これまで述べてきたとおり、海外療養費支給制度を利用しようとすると書類の作成依頼など現地で様々なやりとりをしなくてはならず、結構面倒ではあります。そう考えると、民間の海外旅行保険の加入を検討しても良いでしょう。
当然、手続き面に限らず、例えば、海外療養費支給制度は、現地で治療費を全額支払わなければなりませんが、海外旅行保険では、キャッシュレスで治療を受けられる場合が多くあるなど、保険の内容として優れている部分もあります。また、日本より医療費の高い国に行く場合は、自己負担額の方が多くなりますから、その補填という意味でも海外旅行保険に加入する、という考え方もあるでしょう。
ただし、持病がある方の場合は、そもそも海外旅行保険に加入できない可能性があります。
仮に加入できたとしても、持病で病院にかかった場合には、支払対象外というところがほとんどです。
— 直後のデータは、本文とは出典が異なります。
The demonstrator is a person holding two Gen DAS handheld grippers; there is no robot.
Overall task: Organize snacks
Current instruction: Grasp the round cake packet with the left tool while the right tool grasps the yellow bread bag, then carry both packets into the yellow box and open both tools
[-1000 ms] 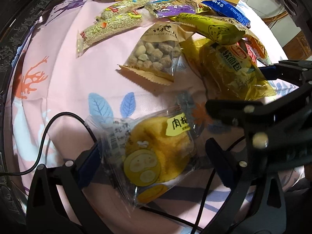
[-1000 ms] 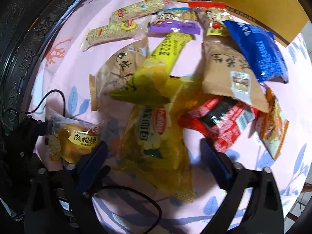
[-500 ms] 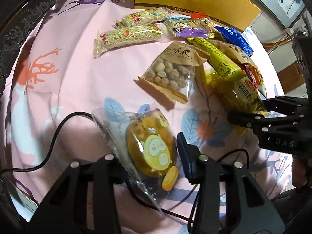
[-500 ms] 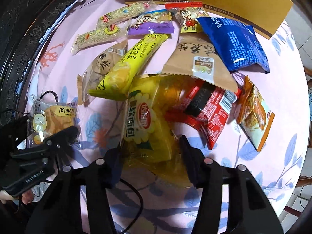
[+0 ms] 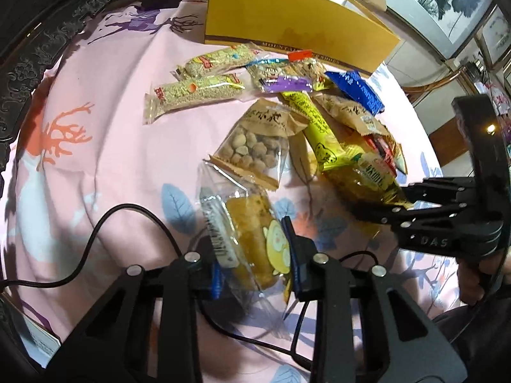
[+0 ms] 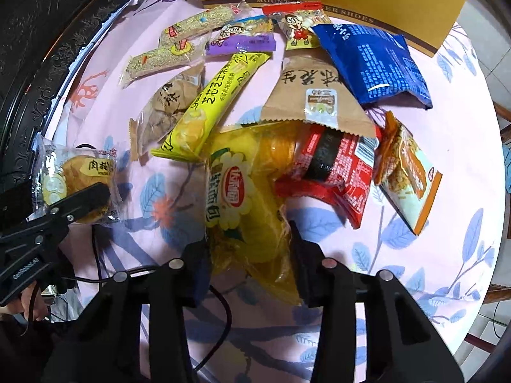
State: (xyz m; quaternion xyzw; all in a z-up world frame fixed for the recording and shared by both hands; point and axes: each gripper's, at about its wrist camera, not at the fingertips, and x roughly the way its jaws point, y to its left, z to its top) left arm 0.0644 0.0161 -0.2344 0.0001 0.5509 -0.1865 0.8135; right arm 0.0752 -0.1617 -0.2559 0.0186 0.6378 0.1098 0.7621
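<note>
Pink cloth-covered table: both grippers have just closed, left gripper clenching the clear-wrapped yellow cake, right gripper the yellow bread bag; sorting can begin.

My views are bright with daylight; wrappers give glare, my fingers cast soft shadows on the tablecloth, and fisheye edges bend and darken.
</note>
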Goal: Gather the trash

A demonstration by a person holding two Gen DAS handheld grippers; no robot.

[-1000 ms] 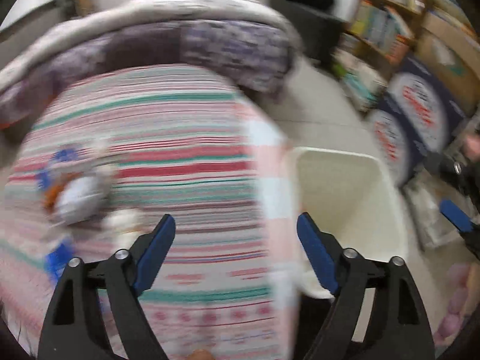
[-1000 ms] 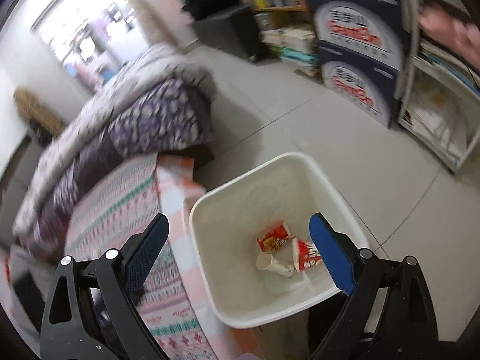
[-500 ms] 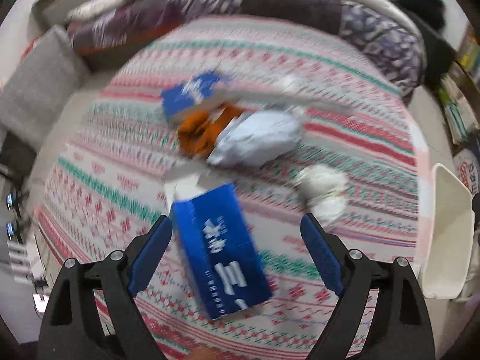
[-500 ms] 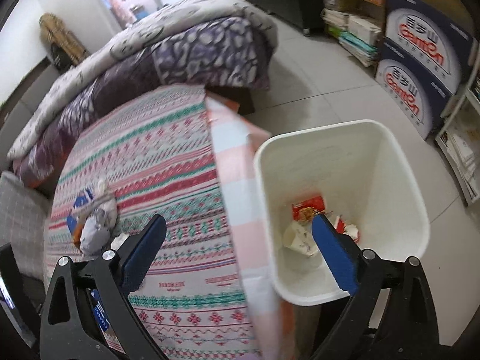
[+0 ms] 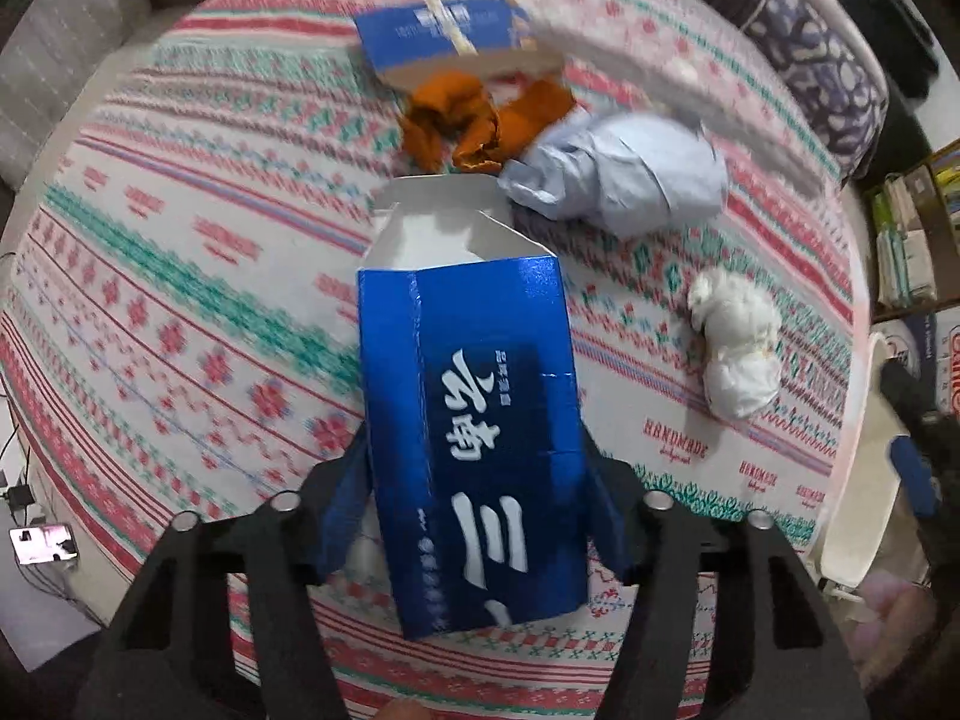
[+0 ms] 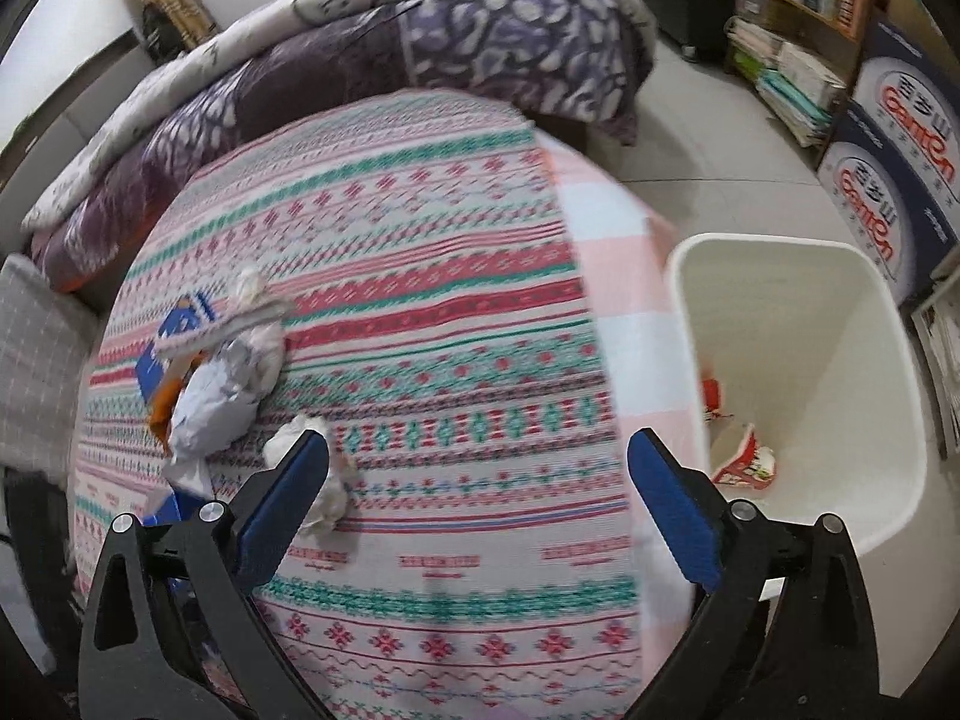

また、クレジットカード付帯の保険は、キャッシュレスで治療を受けられないことも多く、航空券等をそのカードで支払った場合に限り付帯される、といったような条件がついている場合もあります。さらに治療費の保障が海外旅行保険に比べて少額である、といった欠点にも注意が必要です。
なお、国内で医療保険等に加入している方の場合、海外での病気等も対象となる場合があります(この場合、現地の診断書が必要になります)ので、ご自身が加入されている保険会社に問合せしてみると良いでしょう。
最後に
せっかくの楽しい海外旅行ですから、病気やけがはしたくないものです。それでも、万が一のために、このような制度があるということも頭にいれて、必要な保険等を選択し、この夏の旅行にお出かけください。それでは、良い旅を!